La première manifestation à Paris de l’association Compagnie les Signatures a été un réel succès. Avec le soutien d’EuropaNova elle a réuni, dans les beaux locaux du 64 bis avenue de New York mis à sa disposition par New York Finance Innovation, une cinquantaine de personnes – dont de nombreux jeunes. Une rencontre passionnante avec Françoise Gillard, 507e sociétaire de la Comédie-Française, menée par Matthieu Haumesser, docteur en philosophie, agrégé de philosophie (Philosophie du théâtre, Editions Vrin), enseignant en classes préparatoires et à Sciences Po Paris, et Marc Sebbah, Commandeur des Arts et des Lettres, fondateur du Prix du Jeune Ecrivain.

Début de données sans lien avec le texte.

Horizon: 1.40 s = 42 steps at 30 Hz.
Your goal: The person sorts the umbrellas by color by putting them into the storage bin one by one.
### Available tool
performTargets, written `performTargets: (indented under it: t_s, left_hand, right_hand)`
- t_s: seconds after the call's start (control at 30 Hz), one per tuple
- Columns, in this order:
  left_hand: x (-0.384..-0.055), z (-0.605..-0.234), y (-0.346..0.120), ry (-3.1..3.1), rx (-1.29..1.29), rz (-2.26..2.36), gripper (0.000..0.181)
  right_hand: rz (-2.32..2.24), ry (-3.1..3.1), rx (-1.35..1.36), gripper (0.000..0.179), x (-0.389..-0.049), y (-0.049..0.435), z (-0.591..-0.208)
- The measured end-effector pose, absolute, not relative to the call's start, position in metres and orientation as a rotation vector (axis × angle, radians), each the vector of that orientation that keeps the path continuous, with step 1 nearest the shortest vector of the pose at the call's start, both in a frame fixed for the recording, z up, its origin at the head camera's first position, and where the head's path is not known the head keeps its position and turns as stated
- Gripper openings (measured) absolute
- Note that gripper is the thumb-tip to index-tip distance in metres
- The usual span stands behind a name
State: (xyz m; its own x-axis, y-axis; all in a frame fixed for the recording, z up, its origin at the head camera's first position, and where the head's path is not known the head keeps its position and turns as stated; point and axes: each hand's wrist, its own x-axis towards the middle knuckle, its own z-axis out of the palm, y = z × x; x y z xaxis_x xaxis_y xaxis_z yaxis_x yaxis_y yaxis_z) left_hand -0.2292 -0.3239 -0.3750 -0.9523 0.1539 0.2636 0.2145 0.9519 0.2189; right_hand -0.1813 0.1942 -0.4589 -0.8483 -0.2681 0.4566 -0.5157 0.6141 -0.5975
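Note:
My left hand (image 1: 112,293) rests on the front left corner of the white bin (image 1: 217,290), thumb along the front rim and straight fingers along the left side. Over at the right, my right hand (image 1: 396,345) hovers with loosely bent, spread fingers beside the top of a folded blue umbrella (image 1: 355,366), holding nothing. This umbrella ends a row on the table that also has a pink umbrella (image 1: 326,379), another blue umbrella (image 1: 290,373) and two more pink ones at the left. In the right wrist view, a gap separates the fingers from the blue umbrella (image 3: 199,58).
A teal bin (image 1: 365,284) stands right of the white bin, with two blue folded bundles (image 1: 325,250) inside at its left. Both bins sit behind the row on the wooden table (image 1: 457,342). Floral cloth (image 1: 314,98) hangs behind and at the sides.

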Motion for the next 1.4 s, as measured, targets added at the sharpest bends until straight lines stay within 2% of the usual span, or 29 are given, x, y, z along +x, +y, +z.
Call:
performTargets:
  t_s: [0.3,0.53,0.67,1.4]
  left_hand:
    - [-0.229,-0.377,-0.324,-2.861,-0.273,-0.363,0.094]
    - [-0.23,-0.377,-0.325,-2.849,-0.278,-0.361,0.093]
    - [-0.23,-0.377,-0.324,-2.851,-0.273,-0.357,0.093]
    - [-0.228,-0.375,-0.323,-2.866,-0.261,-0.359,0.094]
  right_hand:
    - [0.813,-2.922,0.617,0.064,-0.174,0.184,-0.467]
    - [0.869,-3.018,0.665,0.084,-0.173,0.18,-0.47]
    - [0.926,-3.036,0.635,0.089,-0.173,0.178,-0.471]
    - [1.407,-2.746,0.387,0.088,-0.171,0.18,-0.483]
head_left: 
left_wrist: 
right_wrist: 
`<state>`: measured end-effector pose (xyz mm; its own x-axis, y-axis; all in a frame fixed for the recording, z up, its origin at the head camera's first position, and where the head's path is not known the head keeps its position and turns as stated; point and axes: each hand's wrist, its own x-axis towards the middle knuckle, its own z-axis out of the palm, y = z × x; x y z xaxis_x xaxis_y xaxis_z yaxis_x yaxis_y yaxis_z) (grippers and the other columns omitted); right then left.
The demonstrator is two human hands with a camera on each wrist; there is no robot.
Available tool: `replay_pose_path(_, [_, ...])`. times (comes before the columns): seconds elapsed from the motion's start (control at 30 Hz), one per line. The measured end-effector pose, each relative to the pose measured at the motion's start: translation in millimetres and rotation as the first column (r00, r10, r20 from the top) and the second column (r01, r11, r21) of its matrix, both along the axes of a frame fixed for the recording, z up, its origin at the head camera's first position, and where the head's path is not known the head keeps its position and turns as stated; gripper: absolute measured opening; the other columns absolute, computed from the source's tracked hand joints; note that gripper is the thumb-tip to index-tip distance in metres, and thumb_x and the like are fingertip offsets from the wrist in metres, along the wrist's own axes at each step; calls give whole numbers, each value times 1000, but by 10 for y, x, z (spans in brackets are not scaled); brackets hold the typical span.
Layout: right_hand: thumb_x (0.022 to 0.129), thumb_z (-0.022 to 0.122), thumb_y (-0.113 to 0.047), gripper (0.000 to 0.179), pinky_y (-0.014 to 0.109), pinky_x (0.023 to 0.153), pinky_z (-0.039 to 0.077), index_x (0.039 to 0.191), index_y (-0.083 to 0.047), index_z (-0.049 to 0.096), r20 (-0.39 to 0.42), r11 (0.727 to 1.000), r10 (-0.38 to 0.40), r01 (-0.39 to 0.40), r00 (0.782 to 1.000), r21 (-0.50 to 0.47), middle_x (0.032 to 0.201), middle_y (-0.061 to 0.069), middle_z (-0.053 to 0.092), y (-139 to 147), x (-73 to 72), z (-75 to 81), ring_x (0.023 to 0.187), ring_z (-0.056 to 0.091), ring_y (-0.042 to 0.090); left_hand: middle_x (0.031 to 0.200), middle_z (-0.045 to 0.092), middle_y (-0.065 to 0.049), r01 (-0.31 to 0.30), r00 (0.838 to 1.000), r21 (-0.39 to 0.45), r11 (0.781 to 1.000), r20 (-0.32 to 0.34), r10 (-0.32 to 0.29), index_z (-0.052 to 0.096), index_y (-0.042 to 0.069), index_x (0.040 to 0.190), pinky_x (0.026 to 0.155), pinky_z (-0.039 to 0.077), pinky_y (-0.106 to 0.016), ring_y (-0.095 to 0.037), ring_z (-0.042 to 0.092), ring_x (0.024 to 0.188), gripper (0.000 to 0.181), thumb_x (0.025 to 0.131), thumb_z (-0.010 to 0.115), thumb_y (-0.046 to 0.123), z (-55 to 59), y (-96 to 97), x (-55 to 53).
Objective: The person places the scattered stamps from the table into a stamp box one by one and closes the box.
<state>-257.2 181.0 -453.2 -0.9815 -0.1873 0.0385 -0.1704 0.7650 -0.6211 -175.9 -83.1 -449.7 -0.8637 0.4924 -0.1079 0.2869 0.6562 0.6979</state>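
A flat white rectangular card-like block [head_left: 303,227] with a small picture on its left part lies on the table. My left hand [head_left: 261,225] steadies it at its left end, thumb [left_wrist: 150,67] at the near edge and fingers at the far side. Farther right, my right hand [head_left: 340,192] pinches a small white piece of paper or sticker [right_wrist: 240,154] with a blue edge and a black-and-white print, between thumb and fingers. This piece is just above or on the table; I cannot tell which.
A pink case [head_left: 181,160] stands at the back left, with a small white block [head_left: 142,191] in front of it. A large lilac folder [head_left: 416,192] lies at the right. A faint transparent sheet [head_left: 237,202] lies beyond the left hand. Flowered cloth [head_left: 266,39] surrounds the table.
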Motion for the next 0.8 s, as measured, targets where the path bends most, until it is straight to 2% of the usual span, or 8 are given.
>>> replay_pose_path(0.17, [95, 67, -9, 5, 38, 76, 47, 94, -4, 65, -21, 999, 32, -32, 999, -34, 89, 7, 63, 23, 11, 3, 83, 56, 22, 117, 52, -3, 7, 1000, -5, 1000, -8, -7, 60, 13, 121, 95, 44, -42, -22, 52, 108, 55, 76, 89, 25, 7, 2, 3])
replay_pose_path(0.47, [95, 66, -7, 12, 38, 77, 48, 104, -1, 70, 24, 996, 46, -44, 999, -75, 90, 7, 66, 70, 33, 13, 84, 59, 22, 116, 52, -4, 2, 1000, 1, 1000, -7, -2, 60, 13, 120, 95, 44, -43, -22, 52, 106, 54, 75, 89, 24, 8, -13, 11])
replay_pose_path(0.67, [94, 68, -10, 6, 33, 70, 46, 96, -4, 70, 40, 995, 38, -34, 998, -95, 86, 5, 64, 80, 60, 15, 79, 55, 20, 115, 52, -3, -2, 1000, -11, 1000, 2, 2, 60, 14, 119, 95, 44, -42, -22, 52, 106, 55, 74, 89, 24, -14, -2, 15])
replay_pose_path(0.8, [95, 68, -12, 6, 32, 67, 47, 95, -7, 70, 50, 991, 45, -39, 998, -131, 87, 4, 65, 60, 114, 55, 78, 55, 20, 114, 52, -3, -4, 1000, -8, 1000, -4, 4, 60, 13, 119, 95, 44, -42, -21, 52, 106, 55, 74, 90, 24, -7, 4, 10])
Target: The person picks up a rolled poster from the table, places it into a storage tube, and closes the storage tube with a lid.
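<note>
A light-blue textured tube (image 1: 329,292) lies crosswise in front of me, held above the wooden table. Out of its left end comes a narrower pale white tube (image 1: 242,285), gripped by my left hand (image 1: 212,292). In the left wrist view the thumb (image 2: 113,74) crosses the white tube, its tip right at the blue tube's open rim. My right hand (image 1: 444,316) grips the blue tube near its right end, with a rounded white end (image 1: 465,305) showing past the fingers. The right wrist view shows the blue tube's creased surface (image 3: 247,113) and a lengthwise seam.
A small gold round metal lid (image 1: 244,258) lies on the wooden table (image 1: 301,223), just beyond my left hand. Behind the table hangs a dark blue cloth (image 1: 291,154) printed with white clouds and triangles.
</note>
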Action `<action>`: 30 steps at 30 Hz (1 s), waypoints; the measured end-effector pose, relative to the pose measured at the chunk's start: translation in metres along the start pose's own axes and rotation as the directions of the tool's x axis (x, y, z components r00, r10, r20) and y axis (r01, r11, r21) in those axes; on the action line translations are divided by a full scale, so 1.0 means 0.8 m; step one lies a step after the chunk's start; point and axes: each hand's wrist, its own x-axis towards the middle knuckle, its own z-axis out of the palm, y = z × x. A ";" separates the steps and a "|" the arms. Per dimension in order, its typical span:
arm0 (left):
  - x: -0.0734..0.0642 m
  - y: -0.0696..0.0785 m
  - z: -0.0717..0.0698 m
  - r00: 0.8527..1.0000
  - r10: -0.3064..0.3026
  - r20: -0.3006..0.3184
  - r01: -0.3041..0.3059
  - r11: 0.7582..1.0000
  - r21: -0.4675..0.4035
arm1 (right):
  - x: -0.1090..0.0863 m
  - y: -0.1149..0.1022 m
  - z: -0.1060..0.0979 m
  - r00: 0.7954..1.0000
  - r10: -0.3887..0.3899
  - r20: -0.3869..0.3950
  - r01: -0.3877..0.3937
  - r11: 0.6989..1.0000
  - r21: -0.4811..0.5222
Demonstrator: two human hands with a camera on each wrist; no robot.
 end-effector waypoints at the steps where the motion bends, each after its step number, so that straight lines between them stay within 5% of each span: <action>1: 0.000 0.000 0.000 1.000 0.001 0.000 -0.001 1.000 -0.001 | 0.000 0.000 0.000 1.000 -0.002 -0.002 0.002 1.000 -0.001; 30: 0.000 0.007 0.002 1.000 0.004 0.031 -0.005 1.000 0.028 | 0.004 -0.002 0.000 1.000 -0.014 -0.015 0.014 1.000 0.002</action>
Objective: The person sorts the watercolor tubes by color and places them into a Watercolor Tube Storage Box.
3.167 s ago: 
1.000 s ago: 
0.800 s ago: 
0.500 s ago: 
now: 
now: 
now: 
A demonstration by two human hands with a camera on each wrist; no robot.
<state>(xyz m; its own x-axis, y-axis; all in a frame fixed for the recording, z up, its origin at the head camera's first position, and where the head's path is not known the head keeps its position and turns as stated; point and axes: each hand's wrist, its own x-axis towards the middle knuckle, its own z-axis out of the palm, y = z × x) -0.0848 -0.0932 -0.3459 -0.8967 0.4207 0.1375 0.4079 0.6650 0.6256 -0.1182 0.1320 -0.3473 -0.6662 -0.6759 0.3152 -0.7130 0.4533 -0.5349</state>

Il faut dire que le thème de l’entretien, De Charleroi à Paris, le parcours artistique européen d’une sociétaire de la Comédie-Française, ne pouvait que ravir l’association EuropaNova, très attachée au développement de projets culturels fructueux entre les divers pays de l’Union Européenne.
Née en Belgique, ayant travaillé avec de nombreux metteurs en scène belges, suédois, français, polonais…, Françoise Gillard a su animer avec passion cette rencontre. Elle a répondu précisément aux questions de Matthieu Haumesser et Marc Sebbah sur son parcours théâtral, les pièces, les rôles, les choix esthétiques qui l’ont marquée :
« Je n’avais pas l’ambition de venir à Paris où je ne connaissais personne. Cela s’est fait simplement, presque naturellement. De plus, je n’avais pas la culture de la Comédie-Française dont je suis aujourd’hui devenue, sans renoncer en rien à ce qui me passionne, sociétaire et heureuse de l’être. Le théâtre, ce n’est pas seulement le texte, c’est aussi le corps, le geste, qui peuvent exprimer tout aussi bien que l’écrit, nos émotions, nos sentiments et les transmettre aux spectateurs. »

Françoise Gillard a joué les pièces des plus grands auteurs : Shakespeare, Racine, Molière, La Fontaine, Rostand, Audiberti,… Elle a tenu des rôles majeurs, obtenu le Prix Beaumarchais pour son Antigone en 2013, joué des textes poignants comme L’Evènement d’Annie Ernaux.
Dire, chanter, jouer, danser, mimer, tourner avec Alain Resnais, Françoise Gillard sait tout faire. Et, en même temps, charmer le public par sa sincérité, sa naïveté préservée, sa passion de transmettre. Bref, une véritable école de théâtre.

De Psyché de Molière à Roxane dans Cyrano de Bergerac, en passant par Antigone d’Anouilh dont le rôle-titre lui a valu le prix Beaumarchais de la meilleure comédienne, Françoise Gillard est revenue sur la diversité des collaborations qui ont enrichi son jeu d’actrice, non seulement au théâtre mais également au cinéma. Qui l’ont amenée, aussi, à la danse, au mime, à la chanson, jusqu’à l’apprentissage de la langue des signes pour interpréter le rôle de Sarah Norman dans Les Enfants du silence, mis en scène par Anne-Marie Etienne. Le corps de Françoise Gillard est – dit-elle – son outil de travail. Il est aussi le point de départ d’une profonde recherche sur le mouvement amorcée en 2010 avec la création de Signature, solo de danse inspiré par le chorégraphe belge Sidi Larbi Cherkaoui, puis de L’Autre, créé en 2015 au théâtre du Vieux Colombier.

Les échanges avec l’assistance se sont poursuivis, détendus et amicaux, autour des projets de Françoise Gillard, de ceux de la Compagnie Les Signatures et des moyens à rassembler pour y parvenir.